To do:
Each record that follows must be given again without alteration.

Top of Stored data

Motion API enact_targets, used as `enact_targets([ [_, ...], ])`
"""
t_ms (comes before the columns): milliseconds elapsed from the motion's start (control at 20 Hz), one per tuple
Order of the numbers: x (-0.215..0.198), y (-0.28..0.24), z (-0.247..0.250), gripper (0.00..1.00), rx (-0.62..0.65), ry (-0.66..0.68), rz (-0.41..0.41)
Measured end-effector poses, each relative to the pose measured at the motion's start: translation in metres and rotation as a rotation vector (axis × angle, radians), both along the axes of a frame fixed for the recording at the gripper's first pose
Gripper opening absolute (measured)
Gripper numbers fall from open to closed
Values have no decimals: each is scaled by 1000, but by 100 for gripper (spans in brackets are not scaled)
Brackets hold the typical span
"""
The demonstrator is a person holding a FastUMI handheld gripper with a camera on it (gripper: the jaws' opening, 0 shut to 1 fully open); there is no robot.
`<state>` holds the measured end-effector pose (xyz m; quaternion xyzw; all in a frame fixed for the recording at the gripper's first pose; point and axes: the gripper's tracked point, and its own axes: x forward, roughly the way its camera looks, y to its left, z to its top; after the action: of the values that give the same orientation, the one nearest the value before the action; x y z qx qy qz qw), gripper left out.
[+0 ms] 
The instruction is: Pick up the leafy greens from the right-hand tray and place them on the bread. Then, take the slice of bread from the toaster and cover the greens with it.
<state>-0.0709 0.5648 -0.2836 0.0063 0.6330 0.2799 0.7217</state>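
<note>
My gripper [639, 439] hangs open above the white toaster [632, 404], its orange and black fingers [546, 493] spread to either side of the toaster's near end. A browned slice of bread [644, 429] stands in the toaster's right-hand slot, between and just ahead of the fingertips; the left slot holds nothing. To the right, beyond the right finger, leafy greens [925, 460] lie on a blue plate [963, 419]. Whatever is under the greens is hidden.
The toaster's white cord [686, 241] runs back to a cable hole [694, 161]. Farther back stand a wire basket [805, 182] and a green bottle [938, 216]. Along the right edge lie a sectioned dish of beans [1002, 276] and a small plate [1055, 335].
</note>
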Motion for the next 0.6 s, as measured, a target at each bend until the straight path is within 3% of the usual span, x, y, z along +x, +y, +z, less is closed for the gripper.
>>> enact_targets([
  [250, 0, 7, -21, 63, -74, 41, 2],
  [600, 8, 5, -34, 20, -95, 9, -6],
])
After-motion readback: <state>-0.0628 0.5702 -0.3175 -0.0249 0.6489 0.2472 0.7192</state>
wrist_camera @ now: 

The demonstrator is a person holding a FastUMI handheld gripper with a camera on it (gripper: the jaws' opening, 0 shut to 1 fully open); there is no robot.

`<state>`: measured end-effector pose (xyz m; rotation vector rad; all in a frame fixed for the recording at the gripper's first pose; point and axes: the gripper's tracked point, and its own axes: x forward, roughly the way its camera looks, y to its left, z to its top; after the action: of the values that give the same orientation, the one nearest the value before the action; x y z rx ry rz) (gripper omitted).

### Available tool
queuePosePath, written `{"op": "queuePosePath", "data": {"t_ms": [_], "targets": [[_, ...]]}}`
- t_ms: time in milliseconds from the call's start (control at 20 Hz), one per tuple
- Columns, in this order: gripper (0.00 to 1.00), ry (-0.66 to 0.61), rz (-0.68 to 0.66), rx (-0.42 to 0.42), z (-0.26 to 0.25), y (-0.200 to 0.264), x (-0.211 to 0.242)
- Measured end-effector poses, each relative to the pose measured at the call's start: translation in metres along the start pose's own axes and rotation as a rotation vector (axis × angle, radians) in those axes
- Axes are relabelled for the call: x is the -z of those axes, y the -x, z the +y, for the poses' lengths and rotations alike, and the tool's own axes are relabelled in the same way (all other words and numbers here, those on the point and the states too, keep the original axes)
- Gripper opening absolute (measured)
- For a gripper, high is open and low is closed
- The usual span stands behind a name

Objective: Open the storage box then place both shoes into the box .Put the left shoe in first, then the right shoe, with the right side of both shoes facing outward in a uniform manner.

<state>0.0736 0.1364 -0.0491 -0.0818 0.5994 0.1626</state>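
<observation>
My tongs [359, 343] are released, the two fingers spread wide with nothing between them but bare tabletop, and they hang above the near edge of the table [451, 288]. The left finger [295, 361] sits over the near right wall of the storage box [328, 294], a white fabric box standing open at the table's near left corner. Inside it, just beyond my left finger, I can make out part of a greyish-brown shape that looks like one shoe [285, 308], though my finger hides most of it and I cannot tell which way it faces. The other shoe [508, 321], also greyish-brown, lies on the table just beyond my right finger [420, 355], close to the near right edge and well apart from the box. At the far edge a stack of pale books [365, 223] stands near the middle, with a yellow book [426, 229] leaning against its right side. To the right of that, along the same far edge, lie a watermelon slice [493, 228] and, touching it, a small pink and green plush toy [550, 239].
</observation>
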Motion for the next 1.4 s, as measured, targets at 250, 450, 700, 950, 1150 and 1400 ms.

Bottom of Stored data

Written response:
Motion API enact_targets, used as `enact_targets([ [_, ...], ])`
"""
t_ms (comes before the columns): milliseconds elapsed from the motion's start (control at 20 Hz), one per tuple
Order of the numbers: x (-0.215..0.198), y (-0.28..0.24), z (-0.247..0.250), gripper (0.00..1.00), rx (-0.62..0.65), ry (-0.66..0.68), rz (-0.41..0.41)
Measured end-effector poses, each relative to the pose measured at the motion's start: translation in metres and rotation as a rotation vector (axis × angle, radians), both along the axes of a frame fixed for the recording at the gripper's first pose
Gripper opening absolute (measured)
Gripper numbers fall from open to closed
Values have no decimals: each is scaled by 1000, but by 100 for gripper (spans in brackets are not scaled)
Brackets hold the typical span
"""
The demonstrator is a person holding a FastUMI handheld gripper with a camera on it (gripper: the jaws' opening, 0 shut to 1 fully open); there is no robot.
`<state>` holds the measured end-effector pose (xyz m; quaternion xyzw; all in a frame fixed for the recording at the gripper's first pose; point and axes: the gripper's tracked point, and its own axes: x forward, roughly the way its camera looks, y to its left, z to its top; after the action: of the values that give the same orientation, the one nearest the value before the action; x y z qx qy qz qw), gripper left out.
[+0 ms] 
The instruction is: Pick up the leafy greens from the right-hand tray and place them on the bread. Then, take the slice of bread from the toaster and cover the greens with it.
<state>-0.0709 0.5648 -0.2836 0.0063 0.6330 0.2799 0.7217</state>
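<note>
My gripper [639, 439] hangs open above the white toaster [632, 404], its orange and black fingers [546, 493] spread to either side of the toaster's near end. A browned slice of bread [644, 429] stands in the toaster's right-hand slot, between and just ahead of the fingertips; the left slot holds nothing. To the right, beyond the right finger, leafy greens [925, 460] lie on a blue plate [963, 419]. Whatever is under the greens is hidden.
The toaster's white cord [686, 241] runs back to a cable hole [694, 161]. Farther back stand a wire basket [805, 182] and a green bottle [938, 216]. Along the right edge lie a sectioned dish of beans [1002, 276] and a small plate [1055, 335].
</note>
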Motion for the next 0.6 s, as measured, a target at each bend until the straight path is within 3% of the usual span, x, y, z along +x, +y, +z, less is closed for the gripper.
>>> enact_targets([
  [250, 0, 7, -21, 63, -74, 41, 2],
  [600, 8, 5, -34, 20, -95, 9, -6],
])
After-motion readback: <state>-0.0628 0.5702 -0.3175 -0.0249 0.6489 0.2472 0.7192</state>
wrist_camera @ now: 

The demonstrator is a person holding a FastUMI handheld gripper with a camera on it (gripper: the jaws' opening, 0 shut to 1 fully open); there is no robot.

`<state>`: measured end-effector pose (xyz m; rotation vector rad; all in a frame fixed for the recording at the gripper's first pose; point and axes: the gripper's tracked point, and its own axes: x forward, roughly the way its camera looks, y to its left, z to its top; after the action: of the values that give the same orientation, the one nearest the value before the action; x y z rx ry rz) (gripper omitted).

### Available tool
queuePosePath, written `{"op": "queuePosePath", "data": {"t_ms": [_], "targets": [[_, ...]]}}`
- t_ms: time in milliseconds from the call's start (control at 20 Hz), one per tuple
- Columns, in this order: gripper (0.00 to 1.00), ry (-0.66 to 0.61), rz (-0.68 to 0.66), rx (-0.42 to 0.42), z (-0.26 to 0.25), y (-0.200 to 0.264), x (-0.211 to 0.242)
- Measured end-effector poses, each relative to the pose measured at the call's start: translation in metres along the start pose's own axes and rotation as a rotation vector (axis × angle, radians) in those axes
- Axes are relabelled for the call: x is the -z of those axes, y the -x, z the +y, for the poses' lengths and rotations alike, and the tool's own axes are relabelled in the same way (all other words and numbers here, those on the point and the states too, keep the original axes)
- Gripper opening absolute (measured)
- For a gripper, high is open and low is closed
- The usual span stands behind a name

Objective: Open the storage box then place both shoes into the box .Put the left shoe in first, then the right shoe, with the right side of both shoes facing outward in a uniform manner.

<state>0.0736 0.1364 -0.0491 -0.0818 0.5994 0.1626</state>
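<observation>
My tongs [359, 343] are released, the two fingers spread wide with nothing between them but bare tabletop, and they hang above the near edge of the table [451, 288]. The left finger [295, 361] sits over the near right wall of the storage box [328, 294], a white fabric box standing open at the table's near left corner. Inside it, just beyond my left finger, I can make out part of a greyish-brown shape that looks like one shoe [285, 308], though my finger hides most of it and I cannot tell which way it faces. The other shoe [508, 321], also greyish-brown, lies on the table just beyond my right finger [420, 355], close to the near right edge and well apart from the box. At the far edge a stack of pale books [365, 223] stands near the middle, with a yellow book [426, 229] leaning against its right side. To the right of that, along the same far edge, lie a watermelon slice [493, 228] and, touching it, a small pink and green plush toy [550, 239].
</observation>
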Motion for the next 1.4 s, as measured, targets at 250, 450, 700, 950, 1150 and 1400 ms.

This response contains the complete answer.